Member of Parliament
- In office 22 June 2014 – 29 December 2018
- Constituency: Barisal-5

Personal details
- Born: Barisal
- Party: Bangladesh Awami League
- Spouse: Shawkat Hossain Hiron

= Jebunnesa Afroz =

Bangladeshi politician

Jebunnesa Afroz is a Bangladesh Awami League politician who was a member of parliament in the 10th session of the parliament. She was elected from Barisal-5.

==Biography==
Afroz was married to Shawkat Hossain Hiron. He was a politician of the Bangladesh Awami League and member of parliament from the Barisal-5 constituency of Barisal District. He died on 9 April 2014 and left the seat of Barisal-5 vacant. A by-election was declared for the constituency for which she announced her candidacy. She won the nomination of the Bangladesh Awami League. She won the election on 15 June 2014. She received about 183 thousand votes compared to her opponent who received about six thousand votes, winning by a landslide. She was sworn into office on 22 June 2014 by Shirin Sharmin Chaudhury, the speaker of the parliament.
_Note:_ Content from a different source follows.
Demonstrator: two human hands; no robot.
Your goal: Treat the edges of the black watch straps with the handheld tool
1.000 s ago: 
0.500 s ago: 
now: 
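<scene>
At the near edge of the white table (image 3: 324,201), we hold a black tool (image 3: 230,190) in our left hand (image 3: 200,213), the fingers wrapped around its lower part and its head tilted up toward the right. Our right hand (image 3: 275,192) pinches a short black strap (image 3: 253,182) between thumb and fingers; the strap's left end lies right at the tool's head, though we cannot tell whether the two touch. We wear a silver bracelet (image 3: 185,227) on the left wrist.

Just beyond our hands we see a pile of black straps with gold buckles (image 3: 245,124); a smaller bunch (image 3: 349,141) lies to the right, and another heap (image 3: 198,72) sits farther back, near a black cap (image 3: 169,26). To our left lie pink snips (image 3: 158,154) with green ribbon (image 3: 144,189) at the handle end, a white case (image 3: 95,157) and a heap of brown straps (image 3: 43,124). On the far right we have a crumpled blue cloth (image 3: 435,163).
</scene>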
On 8 July 2014, Bangladesh High court questioned the legitimacy of qualifications to be a candidate. Her opponent in the election, Saiful Islam Liton, from the Bangladesh Nationalist Front filed a case against her on 8 June 2017. Liton accused Afroz of pressuring the independent candidate, Syed Moazzem Hossain, into stepping down from the election through the usage of information obtained illegally from the Bangladesh Election Commission returning officer. Independent election monitoring organisation Election Working Group also accused the poll of having large irregularities without naming anyone involved.

==Personal life==
Afroz is married to Shawkat Hossain Hiron. Her husband was the president of Barisal City Awami League and member of parliament from Barisal-5. He was also a former mayor of Barisal City. They have a son Rafsan sajid and a daughter together.